Five years ago, Mackey bought a home in Rehoboth Beach, discovering that “the pleasure of creating is with me decades later.” He joined the Coastal Writers group, finding personal and professional encouragement in their meetings and critiques. As a reader, he’s especially drawn to the realism of the New York School and contemporary poets like Billy Collins, Ted Kooser, and Jericho Brown, as well as “the poet I am reading at any given moment.” But Mackey is also inspired by his accomplished Delaware colleagues and his husband, siblings, children, and grandchildren, who “provide me with a constant stream of ideas.”

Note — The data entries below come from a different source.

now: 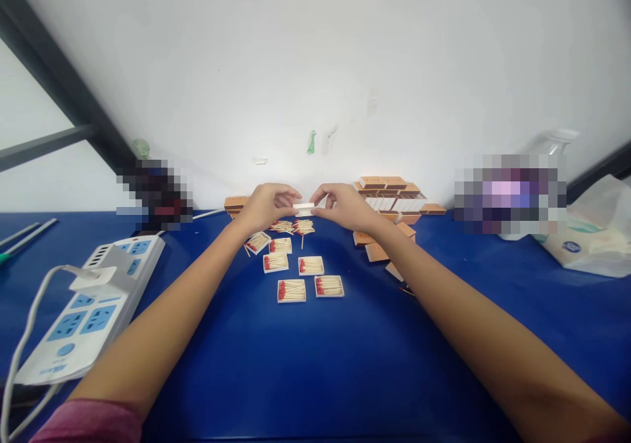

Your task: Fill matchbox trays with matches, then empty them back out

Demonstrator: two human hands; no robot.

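Observation:
Between the fingertips of my left hand (266, 208) and my right hand (344, 206) is a small white matchbox tray (303, 209), held up near the wall with one end in each pinch. What lies inside it cannot be made out. Below it are two loose piles of red-tipped matches (304, 227). Closer to me lie several white trays filled with matches, among them a front left tray (292, 290), a front right tray (329, 286) and a middle tray (311, 265). One tilted tray (257, 242) sits by my left wrist with matches spilling over its edge.
Orange-brown matchboxes (389, 183) are stacked against the wall at right, with others (377, 252) lying beneath my right forearm. A white power strip (93, 305) with a cable stands at left on the blue table (315, 377). A tissue pack (586, 233) lies far right.

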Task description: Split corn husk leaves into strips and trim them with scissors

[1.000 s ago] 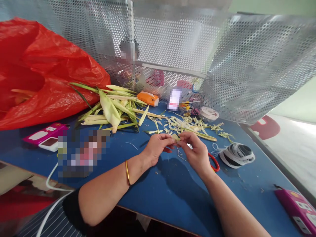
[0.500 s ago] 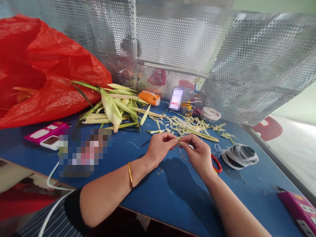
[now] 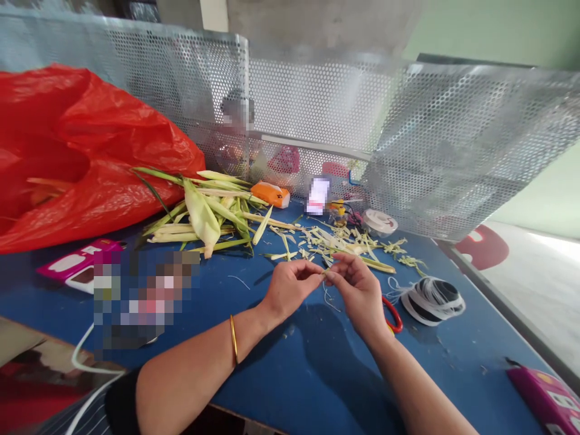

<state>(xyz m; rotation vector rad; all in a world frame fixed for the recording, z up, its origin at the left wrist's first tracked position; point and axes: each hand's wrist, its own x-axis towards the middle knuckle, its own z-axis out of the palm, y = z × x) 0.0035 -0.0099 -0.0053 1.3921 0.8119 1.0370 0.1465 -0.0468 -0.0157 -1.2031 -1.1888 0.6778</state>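
Observation:
My left hand [image 3: 290,289] pinches a small pale green piece of leaf [image 3: 325,272] between thumb and forefinger. Opposite it, my right hand [image 3: 360,293] grips the same piece, its thumb and forefinger almost touching the left fingertips. Fingers cover most of the piece. A thin white thread [image 3: 330,296] lies just below the fingertips; whether it joins the piece I cannot tell. Beside my right wrist shows the red handle of scissors [image 3: 395,315], partly hidden. A spool of white thread [image 3: 435,302] rests further right. Cut leaf strips [image 3: 347,241] lie scattered behind both hands.
Long green leaves [image 3: 202,211] are heaped at the left, against a red plastic bag [image 3: 104,163]. Behind stand an orange packet [image 3: 270,194], a lit phone [image 3: 318,196] and a tape roll [image 3: 380,222]. Purple boxes [image 3: 75,260] sit at both sides. Perforated metal panels [image 3: 312,103] border the table.
The view has tilted up slightly, so everything sits lower in the picture. Both hands keep their pinch on the piece; some right-hand fingers look a little more raised.

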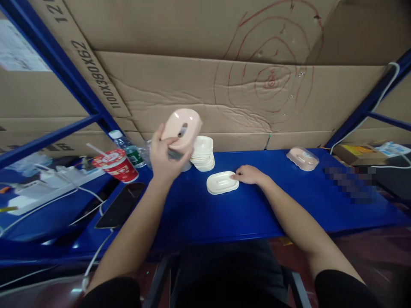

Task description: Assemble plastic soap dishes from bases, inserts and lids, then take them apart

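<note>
My left hand (165,154) grips a pale pink soap dish (180,122) and holds it tilted above the table; a slot shows in its middle. Behind and just right of it stands a stack of cream soap dishes (203,155). One more cream dish (222,182) lies on the blue table in front of me. At its right end, my right hand (249,174) pinches the rim with thumb and fingers. Part of the stack is hidden behind my left fingers.
On the left stand a red paper cup (120,166) with a straw, a water bottle (133,155), a phone (120,205) and a power strip (58,190) with cables. Far right, a pink dish in clear plastic (302,158) sits near a small box (362,154). Cardboard (180,85) backs the blue table (199,222).
</note>
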`<state>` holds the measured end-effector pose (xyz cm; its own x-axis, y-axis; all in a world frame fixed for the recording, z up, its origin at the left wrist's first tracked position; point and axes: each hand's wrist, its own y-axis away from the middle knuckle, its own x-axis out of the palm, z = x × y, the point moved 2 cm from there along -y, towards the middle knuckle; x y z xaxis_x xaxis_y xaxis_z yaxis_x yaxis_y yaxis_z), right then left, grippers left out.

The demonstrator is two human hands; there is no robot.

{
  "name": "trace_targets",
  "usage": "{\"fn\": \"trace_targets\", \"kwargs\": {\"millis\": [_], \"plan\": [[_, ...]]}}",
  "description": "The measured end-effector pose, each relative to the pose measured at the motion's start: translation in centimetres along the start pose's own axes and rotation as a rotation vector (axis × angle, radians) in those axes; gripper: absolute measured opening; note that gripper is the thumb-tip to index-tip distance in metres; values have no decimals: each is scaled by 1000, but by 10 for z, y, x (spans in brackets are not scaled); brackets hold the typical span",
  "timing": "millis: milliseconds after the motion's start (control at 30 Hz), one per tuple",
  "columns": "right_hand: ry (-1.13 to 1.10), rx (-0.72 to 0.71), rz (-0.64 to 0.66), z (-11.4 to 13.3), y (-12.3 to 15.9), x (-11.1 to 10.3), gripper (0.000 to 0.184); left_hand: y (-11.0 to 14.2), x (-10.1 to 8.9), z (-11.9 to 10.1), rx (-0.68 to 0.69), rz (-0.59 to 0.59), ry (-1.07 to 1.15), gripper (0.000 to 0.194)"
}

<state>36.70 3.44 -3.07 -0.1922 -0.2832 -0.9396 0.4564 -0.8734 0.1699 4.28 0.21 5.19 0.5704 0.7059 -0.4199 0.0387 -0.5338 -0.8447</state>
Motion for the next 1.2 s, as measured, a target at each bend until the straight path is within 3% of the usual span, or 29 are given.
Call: {"fn": "trace_targets", "kwargs": {"millis": [33, 133, 200, 300, 400, 733, 867, 1200], "plan": [[-10, -1, 1, 0, 0, 0, 49, 11, 3, -6, 61, 63, 30, 49], [-78, -17, -10, -3, 0, 0, 50, 40, 19, -23, 310, 414, 185, 45], [-187, -20, -12, -7, -1, 0, 49, 52, 28, -29, 403, 600, 241, 41], [-467, 66, -63, -15, -4, 2, 45, 62, 38, -32, 379, 739, 264, 40], [-701, 166, -120, -21, -8, 5, 55, 67, 43, -33, 340, 830, 304, 41], [-564, 39, -77, -11, -3, 4, 60, 75, 55, -24, 358, 890, 284, 57], [-556, 3, -77, -11, -2, 4, 53, 78, 58, -25, 350, 903, 275, 57], [-755, 31, -109, -8, -2, 3, 38, 80, 57, -30, 373, 850, 328, 55]]}}
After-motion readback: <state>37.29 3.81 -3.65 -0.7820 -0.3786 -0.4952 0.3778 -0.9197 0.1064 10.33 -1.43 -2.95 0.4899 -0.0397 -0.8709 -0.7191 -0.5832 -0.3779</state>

Pandemic Blues Day 43: In Which I Invite the Germs In (2020)

I busy myself making
sourdough starter,
involving ingredients I don’t have
to shop for – flour and water, and hope
a few sympathetic microbes will fly
into my kitchen alive and ready to work,
leaven this flat feeling that our lockdown
could last what’s left of my life. I’m doing whatever
keeps me from sleeping
all day, drinking too much.
On YouTube the helpful man uses just
a measuring cup, eschews
a digital scale and all its romantic precision.
Just eyeball it, leave something to chance he says.
This recipe for anarchy, his casual approach
suits me fine. I think of all the things
you can do just enough –

Read more

Since moving to the First State, Mackey’s elegiac, insightful work is beginning to be widely published. “Life experience is invaluable to writing, and I’ve lived long enough . . . to have shed the burden of self-consciousness.” He believes that writing requires “perception [and] the skill of distillation, weaving language in magical ways . . . to explore meaning and shape a sculpted piece.” His poems are a way to “exorcise demons, rationalize the past, work through grief, rip the crusty cover off my feelings, and repair the world.”

Mackey is especially rewarded when he reads his earlier work and finds it still satisfying, and he loves the feeling of finishing “a good poem.” Greatly encouraged by the Division’s accolade, he notes that “everyone loves validation,” and this Award is a validation of his efforts over the past five years. “It means I am doing something right. Keep at it.” The Fellowship will help offset the cost of attending the Fine Arts Work Center in Provincetown, Massachusetts (an artist retreat where he’s worked before), and he’s also excited about being part of upcoming Division events.

For Mackey, the solitude created by the pandemic (and his love of swimming and cycling) gives him time for reflection and helps to gestate ideas. “Being cloistered has allowed more time to write,” but it’s also kept him away from interactions with people. “To create art that I want others to see . . . the community experience is essential,” and he’s looking forward to gathering again with colleagues at in-person meetings of the Coastal Writers, “for help with my poetry, but also for their friendship and encouragement.”